• Records

◆ ◆ ◆ ◆ ◆

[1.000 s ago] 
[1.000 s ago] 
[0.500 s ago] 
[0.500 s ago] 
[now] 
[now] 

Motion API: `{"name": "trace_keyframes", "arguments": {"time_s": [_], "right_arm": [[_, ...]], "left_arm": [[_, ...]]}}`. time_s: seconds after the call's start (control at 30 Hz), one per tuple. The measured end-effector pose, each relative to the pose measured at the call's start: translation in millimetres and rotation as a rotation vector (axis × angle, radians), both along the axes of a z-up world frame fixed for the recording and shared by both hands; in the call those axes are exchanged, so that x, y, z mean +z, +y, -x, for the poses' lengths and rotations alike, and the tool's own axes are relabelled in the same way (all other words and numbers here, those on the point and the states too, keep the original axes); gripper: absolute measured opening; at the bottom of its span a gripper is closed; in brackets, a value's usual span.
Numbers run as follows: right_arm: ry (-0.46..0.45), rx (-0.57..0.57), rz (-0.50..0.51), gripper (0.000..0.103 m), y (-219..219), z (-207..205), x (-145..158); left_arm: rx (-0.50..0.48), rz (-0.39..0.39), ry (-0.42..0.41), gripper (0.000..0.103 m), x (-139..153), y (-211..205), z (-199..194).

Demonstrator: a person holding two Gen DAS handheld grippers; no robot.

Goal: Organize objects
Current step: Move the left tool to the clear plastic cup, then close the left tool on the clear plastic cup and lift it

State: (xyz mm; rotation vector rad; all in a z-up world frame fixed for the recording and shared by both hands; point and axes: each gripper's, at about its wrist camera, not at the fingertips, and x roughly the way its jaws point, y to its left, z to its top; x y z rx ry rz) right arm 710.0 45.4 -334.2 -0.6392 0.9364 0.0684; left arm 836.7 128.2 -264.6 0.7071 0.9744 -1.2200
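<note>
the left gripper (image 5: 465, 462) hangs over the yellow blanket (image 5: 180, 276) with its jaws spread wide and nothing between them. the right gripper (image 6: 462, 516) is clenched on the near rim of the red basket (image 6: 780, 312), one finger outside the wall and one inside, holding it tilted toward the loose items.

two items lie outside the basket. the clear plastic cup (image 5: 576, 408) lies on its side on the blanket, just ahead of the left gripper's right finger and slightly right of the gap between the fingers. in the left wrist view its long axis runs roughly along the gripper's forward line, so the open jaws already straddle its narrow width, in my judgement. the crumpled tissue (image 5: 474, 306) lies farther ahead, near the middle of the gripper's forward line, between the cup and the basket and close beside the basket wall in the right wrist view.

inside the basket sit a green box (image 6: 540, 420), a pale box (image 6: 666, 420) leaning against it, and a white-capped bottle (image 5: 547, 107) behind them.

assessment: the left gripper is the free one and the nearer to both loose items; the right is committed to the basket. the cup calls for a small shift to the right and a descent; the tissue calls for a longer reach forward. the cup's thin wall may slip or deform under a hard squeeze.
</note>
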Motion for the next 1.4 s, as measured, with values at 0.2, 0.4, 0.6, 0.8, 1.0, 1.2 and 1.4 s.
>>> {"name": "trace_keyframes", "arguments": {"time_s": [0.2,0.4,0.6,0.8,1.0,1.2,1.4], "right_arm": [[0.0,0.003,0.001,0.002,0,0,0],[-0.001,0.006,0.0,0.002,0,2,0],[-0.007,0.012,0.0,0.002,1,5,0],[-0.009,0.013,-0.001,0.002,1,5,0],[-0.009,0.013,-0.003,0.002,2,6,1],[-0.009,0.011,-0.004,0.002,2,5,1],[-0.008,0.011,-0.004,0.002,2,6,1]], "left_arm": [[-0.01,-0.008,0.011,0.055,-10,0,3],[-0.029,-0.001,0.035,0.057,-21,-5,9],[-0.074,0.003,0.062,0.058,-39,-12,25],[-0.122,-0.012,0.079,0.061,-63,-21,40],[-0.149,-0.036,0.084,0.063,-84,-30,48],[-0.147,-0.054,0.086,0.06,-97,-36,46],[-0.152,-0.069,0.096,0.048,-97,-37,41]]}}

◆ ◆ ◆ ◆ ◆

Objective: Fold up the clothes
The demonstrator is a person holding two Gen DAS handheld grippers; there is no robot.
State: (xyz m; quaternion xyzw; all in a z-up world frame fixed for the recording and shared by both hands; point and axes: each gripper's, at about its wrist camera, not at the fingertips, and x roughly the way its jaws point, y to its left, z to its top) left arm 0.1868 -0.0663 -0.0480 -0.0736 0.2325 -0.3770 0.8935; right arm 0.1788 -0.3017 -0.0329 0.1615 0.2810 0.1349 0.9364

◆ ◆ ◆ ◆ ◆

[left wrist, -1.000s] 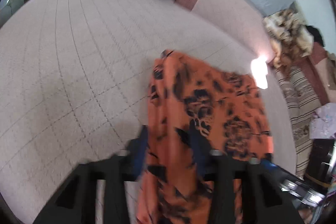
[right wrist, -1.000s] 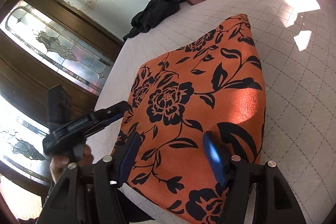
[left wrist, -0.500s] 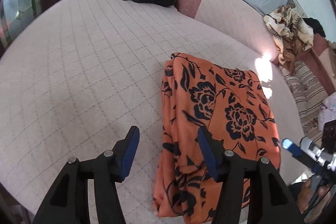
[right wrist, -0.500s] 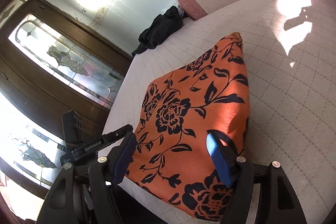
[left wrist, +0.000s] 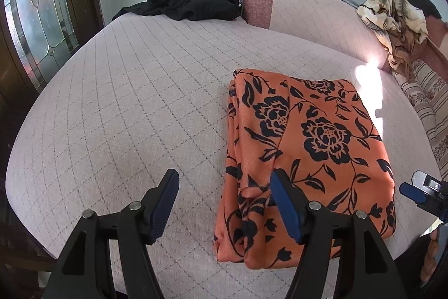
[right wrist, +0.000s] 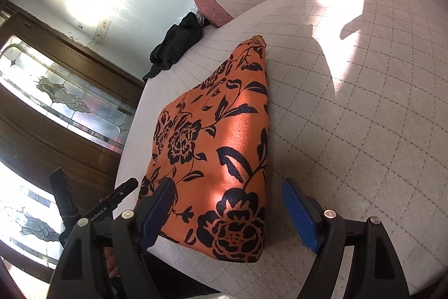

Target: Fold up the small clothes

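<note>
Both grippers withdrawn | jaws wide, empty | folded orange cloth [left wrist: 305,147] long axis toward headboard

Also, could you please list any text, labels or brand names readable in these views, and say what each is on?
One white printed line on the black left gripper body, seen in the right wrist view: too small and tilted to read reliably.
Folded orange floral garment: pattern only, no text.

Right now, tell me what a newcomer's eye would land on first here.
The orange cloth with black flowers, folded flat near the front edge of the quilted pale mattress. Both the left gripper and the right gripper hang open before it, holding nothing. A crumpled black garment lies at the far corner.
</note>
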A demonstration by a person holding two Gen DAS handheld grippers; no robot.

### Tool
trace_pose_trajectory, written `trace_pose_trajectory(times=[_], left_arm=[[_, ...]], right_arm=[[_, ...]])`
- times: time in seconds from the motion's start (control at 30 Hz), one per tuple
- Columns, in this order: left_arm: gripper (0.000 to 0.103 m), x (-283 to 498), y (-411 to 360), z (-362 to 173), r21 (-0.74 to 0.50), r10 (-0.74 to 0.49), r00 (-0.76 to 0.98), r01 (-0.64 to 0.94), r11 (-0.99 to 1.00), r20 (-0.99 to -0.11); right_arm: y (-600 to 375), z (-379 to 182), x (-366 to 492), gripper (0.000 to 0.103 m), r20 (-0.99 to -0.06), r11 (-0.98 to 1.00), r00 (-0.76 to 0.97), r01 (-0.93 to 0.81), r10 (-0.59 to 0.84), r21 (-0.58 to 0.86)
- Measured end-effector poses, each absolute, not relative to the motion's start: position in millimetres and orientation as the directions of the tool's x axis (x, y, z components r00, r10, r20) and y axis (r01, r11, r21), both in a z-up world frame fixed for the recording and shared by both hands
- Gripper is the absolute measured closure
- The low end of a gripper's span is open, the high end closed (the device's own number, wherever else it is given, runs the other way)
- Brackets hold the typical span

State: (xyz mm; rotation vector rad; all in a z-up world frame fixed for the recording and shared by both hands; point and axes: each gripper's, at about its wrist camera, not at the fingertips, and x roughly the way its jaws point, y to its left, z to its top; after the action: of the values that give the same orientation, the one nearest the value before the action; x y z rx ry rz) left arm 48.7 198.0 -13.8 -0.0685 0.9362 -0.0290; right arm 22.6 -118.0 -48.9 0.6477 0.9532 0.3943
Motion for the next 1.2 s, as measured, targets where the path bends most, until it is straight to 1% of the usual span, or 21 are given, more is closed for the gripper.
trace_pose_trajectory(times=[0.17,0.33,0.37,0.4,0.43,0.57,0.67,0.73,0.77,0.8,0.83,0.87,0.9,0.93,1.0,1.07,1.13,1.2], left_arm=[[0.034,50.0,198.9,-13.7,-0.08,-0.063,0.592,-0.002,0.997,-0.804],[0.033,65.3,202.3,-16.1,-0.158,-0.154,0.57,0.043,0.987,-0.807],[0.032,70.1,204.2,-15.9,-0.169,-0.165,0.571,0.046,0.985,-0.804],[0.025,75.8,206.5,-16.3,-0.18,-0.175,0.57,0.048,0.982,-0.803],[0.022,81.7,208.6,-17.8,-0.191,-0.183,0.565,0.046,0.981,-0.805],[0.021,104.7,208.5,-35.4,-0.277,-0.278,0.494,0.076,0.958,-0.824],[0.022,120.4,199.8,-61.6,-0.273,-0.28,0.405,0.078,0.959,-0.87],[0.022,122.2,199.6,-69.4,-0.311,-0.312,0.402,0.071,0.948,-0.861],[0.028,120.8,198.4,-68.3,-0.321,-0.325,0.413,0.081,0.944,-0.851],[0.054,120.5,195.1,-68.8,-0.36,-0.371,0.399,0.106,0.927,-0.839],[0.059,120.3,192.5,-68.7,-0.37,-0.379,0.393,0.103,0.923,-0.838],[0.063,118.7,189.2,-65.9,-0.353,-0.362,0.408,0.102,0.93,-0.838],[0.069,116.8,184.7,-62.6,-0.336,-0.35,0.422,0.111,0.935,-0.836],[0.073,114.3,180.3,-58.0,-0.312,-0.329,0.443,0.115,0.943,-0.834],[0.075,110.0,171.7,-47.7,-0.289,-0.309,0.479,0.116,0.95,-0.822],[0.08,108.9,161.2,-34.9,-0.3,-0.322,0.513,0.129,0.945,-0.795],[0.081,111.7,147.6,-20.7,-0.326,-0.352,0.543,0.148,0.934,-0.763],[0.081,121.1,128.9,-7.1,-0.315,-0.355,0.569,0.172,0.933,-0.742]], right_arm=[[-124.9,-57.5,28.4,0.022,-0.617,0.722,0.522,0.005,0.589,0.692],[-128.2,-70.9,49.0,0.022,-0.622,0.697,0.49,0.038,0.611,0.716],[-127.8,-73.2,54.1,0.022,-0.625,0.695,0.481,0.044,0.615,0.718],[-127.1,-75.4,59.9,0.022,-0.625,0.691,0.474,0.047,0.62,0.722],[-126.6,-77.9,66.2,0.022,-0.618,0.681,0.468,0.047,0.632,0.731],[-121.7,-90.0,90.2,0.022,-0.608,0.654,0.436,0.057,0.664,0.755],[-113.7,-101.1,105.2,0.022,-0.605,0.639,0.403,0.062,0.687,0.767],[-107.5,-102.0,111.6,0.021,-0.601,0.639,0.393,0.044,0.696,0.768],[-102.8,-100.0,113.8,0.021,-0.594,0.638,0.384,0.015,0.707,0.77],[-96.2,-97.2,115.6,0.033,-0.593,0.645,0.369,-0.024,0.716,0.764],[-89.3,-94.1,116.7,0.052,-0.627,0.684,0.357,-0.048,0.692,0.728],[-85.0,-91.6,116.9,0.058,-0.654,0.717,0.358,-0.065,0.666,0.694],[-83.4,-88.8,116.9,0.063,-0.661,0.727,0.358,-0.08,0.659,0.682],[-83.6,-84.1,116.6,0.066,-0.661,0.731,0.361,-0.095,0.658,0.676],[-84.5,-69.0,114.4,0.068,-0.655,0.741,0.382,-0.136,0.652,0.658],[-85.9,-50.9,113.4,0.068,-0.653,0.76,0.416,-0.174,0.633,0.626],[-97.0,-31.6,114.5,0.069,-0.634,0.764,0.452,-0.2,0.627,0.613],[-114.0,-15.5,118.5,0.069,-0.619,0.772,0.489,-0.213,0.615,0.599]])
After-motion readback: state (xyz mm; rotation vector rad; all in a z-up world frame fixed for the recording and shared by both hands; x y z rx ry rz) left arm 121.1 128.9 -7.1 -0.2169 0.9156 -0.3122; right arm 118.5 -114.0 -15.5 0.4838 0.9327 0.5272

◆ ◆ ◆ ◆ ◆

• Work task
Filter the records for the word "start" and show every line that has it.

• Result for this task
Motion API: `{"name": "trace_keyframes", "arguments": {"time_s": [_], "right_arm": [[_, ...]], "left_arm": [[_, ...]]}}`. time_s: seconds after the call's start (control at 30 Hz), one per tuple. The measured end-effector pose, each relative to the pose measured at the call's start: translation in millimetres and rotation as a rotation vector (axis × angle, radians), both along the axes of a z-up world frame fixed for the recording and shared by both hands; in the call those axes are exchanged, so that x, y, z mean +z, +y, -x, for the poses' lengths and rotations alike, and the tool's own axes are relabelled in the same way (all other words and numbers here, those on the point and the states too, keep the original axes); gripper: absolute measured opening; at the bottom of its span a gripper is closed; in brackets, a value's usual span.
- times: time in seconds from the motion's start (control at 30 Hz), one per tuple
- Measured end-effector poses, each absolute, not relative to the motion's start: position in millimetres and orientation as the directions of the tool's x axis (x, y, z components r00, r10, r20) and y axis (r01, r11, r21), both in a z-up world frame fixed for the recording and shared by both hands

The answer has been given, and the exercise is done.